Tolga Ersarı

Tolga Ersarı

tolgaersari@hotmail.com

Tüm Yazıları

Spor da dahil olmak üzere pek çok konuda yaşadığımız sıkıntıların temelinde profesyonelleşememek yatıyor. Aslında bu biraz da Şark toplumlarının genel özelliği. Bu anlamda milli takım krizine sadece sportif olarak değil, tarihi ve sosyolojik açıdan da bakmak gerekiyor.

Öncelikle şunu herkes bilmeli, sadece Türk milli takımında sıkıntılar yaşanmıyor. Avrupa’nın önde gelen milli takımları da büyük çapta krizler yaşadılar ve yaşıyorlar. Ancak o coğrafyada işler ahbap çavuş ya da baba oğul ilişkisi içerisinde değil, yerleşmiş bir kurumsal kültür içerisinde yürüyor. O nedenle çözümler de bu çerçeve içerisinde gerçekleşiyor.

Haberin Devamı

Bunun pek çok örneği var. Almanya’daki kaptanlık krizinin telekonferansla nasıl bir hamlede çözüldüğünü Fatih Terim’in basın toplantısında değerli İbrahim Kırkayak anlattı. Keza Fransa, Euro 2016 öncesinde Real Madrid’de oynayan golcüsü Benzema’yı kadro dışı bıraktı. Benzer bir kararı İngiltere, John Terry için verdi.

Görüldüğü gibi başarı her şeyin önünde gelmiyor.

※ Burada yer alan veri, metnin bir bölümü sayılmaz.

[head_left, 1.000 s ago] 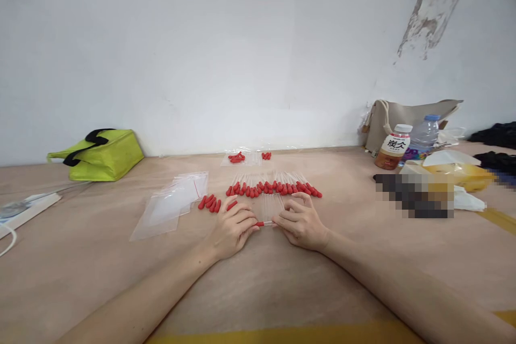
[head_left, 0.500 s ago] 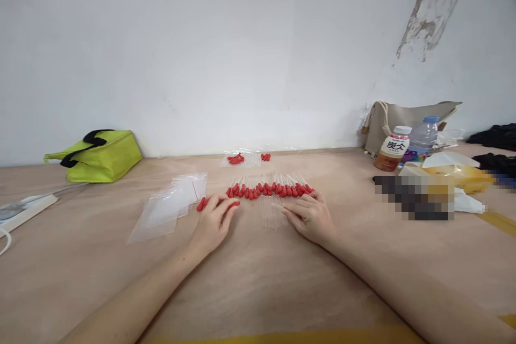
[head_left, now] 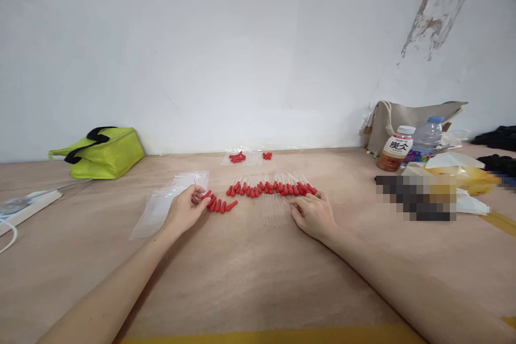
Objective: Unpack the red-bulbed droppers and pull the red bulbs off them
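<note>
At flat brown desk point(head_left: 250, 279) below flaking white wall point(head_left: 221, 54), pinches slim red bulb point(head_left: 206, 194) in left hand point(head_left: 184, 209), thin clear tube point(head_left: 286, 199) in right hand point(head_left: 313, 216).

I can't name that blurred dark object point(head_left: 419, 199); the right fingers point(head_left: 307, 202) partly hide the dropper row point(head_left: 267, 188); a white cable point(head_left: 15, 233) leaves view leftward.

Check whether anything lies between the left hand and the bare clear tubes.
Yes: the short row of loose red caps lies just right of the left hand, toward the clear tubes. Beyond it I see nothing else in between; the red-capped row sits farther back.
</note>
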Demonstrator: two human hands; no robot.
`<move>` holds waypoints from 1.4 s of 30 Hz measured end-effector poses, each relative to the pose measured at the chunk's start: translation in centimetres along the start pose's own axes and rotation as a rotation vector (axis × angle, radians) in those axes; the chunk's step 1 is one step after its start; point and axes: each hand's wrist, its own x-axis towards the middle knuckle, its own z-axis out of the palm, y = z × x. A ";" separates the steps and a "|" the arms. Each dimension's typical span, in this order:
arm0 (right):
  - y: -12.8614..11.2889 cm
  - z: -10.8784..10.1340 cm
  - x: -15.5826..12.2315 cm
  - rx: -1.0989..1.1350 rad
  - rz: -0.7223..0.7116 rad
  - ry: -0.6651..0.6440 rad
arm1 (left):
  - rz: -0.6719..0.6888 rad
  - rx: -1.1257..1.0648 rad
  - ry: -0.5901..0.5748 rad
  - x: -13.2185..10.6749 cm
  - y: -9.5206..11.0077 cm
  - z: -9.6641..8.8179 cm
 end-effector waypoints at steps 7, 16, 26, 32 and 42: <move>0.0 0.9 0.6 -0.049 -0.010 0.021 | 0.010 0.010 -0.026 0.2 -0.1 0.9; -1.0 0.3 0.6 0.000 0.015 -0.035 | -0.009 0.010 -0.016 0.2 -0.1 0.6; -1.4 -0.6 0.8 0.035 -0.022 -0.187 | 0.168 0.220 0.225 0.2 0.3 0.8; -1.3 -0.8 0.8 0.075 -0.029 -0.221 | 0.383 0.185 0.060 0.9 5.0 3.1; -0.8 -0.5 0.6 0.155 -0.036 -0.125 | 0.281 0.230 -0.157 4.9 12.3 9.4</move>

Bu anlamda Arda Turan olayının da artık kapanması gerekiyor. Yapılacak şey çok basit, milli takıma şimdiye kadar verdiği hizmetlerden dolayı Arda Turan’a teşekkür etmek. Arda Turan yeniden milli takıma döner mi, dönmez mi tartışması doğru bir tartışma değil. Üstelik bu tartışma milli takıma zarar vermekten başka da bir işe yaramaz. Arda Turan’ın ilerleyen dönemde de olsa yeniden milli takım forması giymesi etik olarak doğru değildir. Zaten oyuncu da bıraktığını açıklamıştır. Bizlere düşen, yukarıda belirttiğim gibi şimdiye kadarki hizmetleri için teşekkür edip ileriye bakmaktır.

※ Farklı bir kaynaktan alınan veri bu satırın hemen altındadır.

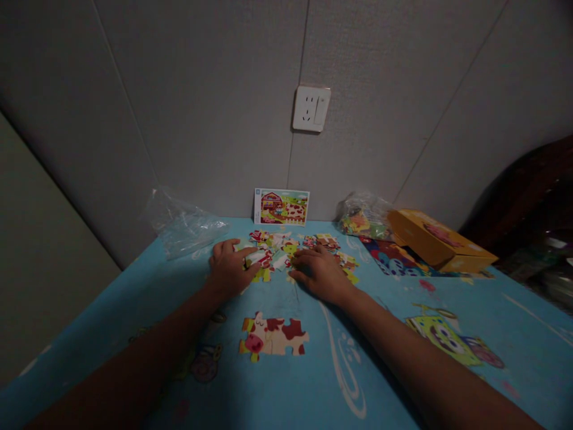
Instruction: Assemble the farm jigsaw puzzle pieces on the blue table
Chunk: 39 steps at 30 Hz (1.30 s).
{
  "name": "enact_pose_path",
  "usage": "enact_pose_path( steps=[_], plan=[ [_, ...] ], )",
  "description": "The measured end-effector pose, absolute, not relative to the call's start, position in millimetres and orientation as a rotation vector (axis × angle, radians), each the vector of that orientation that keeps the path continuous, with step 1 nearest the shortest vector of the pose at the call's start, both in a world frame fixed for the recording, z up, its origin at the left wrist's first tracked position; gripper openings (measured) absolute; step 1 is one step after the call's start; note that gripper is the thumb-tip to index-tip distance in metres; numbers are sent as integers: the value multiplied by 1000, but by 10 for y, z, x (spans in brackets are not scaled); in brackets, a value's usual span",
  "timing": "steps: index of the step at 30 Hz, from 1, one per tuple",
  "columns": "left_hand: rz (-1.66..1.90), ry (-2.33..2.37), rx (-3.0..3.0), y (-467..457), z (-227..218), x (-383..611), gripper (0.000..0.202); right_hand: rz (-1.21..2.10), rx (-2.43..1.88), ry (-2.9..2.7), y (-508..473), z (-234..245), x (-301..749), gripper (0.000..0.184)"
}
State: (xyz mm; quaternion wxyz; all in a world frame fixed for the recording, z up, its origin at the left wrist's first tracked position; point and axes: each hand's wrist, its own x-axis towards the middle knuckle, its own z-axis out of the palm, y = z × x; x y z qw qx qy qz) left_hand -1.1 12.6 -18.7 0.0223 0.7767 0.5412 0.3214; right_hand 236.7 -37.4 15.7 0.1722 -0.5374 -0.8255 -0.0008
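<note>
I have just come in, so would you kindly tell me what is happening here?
A person's left hand and right hand touch a pile of loose puzzle pieces from opposite sides. Nearer the person lies a joined section showing a cow. Beyond the pile, a picture card with a barn scene stands upright by the wall.

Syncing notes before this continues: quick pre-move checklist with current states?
1. Left hand at the pile of puzzle pieces: ok, at its left side.
2. Right hand at the pile: ok, at its right side.
3. Joined cow section clear of both hands: ok, nearer the wearer.
4. Picture card unobstructed: ok, upright by the wall.
5. Pile spread out: not ok, pieces overlap.
6. Piece gripped in either hand: cannot tell.
</note>
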Motion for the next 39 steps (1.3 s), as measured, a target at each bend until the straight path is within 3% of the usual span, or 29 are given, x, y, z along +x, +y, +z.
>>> enact_pose_path(
  steps=[6,10,16,25,35,39],
  plan=[
    [1061,1432,2529,86,-151,-2,35,-7,-1526,-2350,-367,160,2357,20],
    [920,1191,2683,49,-165,8,29,13,-1557,-2326,-364,161,2357,19],
    [854,1159,2718,47,-193,2,28,66,-1588,-2306,-341,164,2365,13],
    [859,1158,2701,65,-209,-11,28,15,-1644,-2181,-389,200,2401,35],
    [866,1145,2633,23,-118,6,92,-64,-1513,-2101,-427,326,2537,22],
    [921,1004,2644,-4,-49,19,98,58,-1272,-2205,-550,368,2378,25]
  ],
)
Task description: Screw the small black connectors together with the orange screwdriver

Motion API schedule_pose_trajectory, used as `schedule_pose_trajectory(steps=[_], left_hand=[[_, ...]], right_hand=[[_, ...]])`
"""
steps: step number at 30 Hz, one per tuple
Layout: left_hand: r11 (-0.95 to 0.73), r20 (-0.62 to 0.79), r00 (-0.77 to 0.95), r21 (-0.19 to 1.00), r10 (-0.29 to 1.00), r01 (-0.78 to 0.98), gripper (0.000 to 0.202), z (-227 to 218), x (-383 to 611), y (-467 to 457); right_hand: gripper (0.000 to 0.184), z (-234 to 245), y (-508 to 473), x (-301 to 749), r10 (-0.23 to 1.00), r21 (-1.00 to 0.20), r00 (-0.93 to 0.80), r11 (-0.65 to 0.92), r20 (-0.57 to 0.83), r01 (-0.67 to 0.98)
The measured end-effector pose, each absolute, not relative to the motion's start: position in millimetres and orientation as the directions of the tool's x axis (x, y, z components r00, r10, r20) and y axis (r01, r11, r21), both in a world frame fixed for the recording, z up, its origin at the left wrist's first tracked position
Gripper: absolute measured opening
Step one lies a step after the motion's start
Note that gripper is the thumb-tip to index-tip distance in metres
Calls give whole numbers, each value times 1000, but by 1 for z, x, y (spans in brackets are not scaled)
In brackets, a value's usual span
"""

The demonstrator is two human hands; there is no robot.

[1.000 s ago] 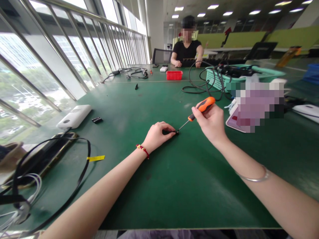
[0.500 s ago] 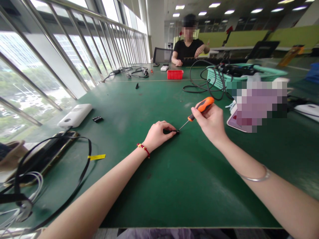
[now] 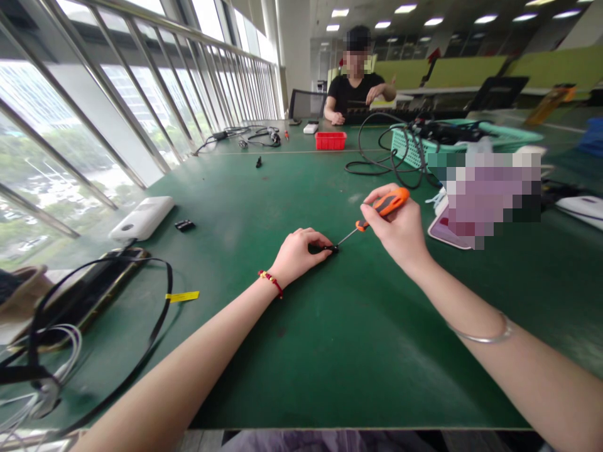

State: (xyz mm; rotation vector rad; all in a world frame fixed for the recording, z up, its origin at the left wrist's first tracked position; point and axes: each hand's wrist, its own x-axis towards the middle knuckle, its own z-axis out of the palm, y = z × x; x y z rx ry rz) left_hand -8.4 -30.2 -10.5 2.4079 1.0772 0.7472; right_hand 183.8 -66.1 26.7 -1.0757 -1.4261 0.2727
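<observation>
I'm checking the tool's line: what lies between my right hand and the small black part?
In the head view, the orange screwdriver's metal shaft slants from your right hand down toward the small black part.

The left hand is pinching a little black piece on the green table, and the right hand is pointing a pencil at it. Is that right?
Not quite: that isn't a pencil. The head view shows the right hand holding an orange-and-black screwdriver, pointed at the little black piece that the left hand pinches on the green table.
</observation>
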Motion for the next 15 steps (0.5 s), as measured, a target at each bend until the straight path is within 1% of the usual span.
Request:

Aynı şekilde milli takımda yaşanan sıkıntılarda adları geçen ve Bilal Meşe’ye yapılan saldırı olayının da içerisinde olan Burak Yılmaz, Caner Erkin ve varsa başka isimlere de şimdiye kadarki hizmetleri için teşekkür etmek gerekiyor.

Şimdi zamanı mı? Evet, tam da zamanı. Liderle arasındaki puan farkı ikiye inen Türkiye pırıl pırıl, hesap kitap içerisinde olmayan gençlerle yoluna devam etmelidir. Zaten Fatih Terim’in öncelikle yapması gereken de milli takımda yeni bir jenerasyon sağlamaktır ve bu jenerasyon şu an için mevcuttur. Belki bu Dünya Kupası kaçar ama Türkiye, bu genç ve yetenekli jenerasyonda ısrar edilirse inanıyorum ki bir sonraki turnuvaya direkt katılır.

Haberin Devamı

Bu konuda bir daha yazı yazmayacağım. Son sözlerim bunlardır. Bundan sonra bu tartışmaların içerisine dahi girmeyeceğim. Çünkü bazı isimlerin bu şekilde sürekli zikredilip hak etmedikleri bir değer görmelerini doğru bulmuyorum.

Değerli okurlarım, sizlerden hoş bir Tarih yolculuğuna çıkmanızı istiyorum. Şöyle bir geçmişe uzanıp Türk ve dünya futbolunda iz bırakmış insanların hayatlarına göz gezdirin. Bu kişilerin hayatlarında benzer özellikler ve ortak değerler göreceksiniz. Sonrasında bir şey söylemeye de gerek kalmayacak zaten…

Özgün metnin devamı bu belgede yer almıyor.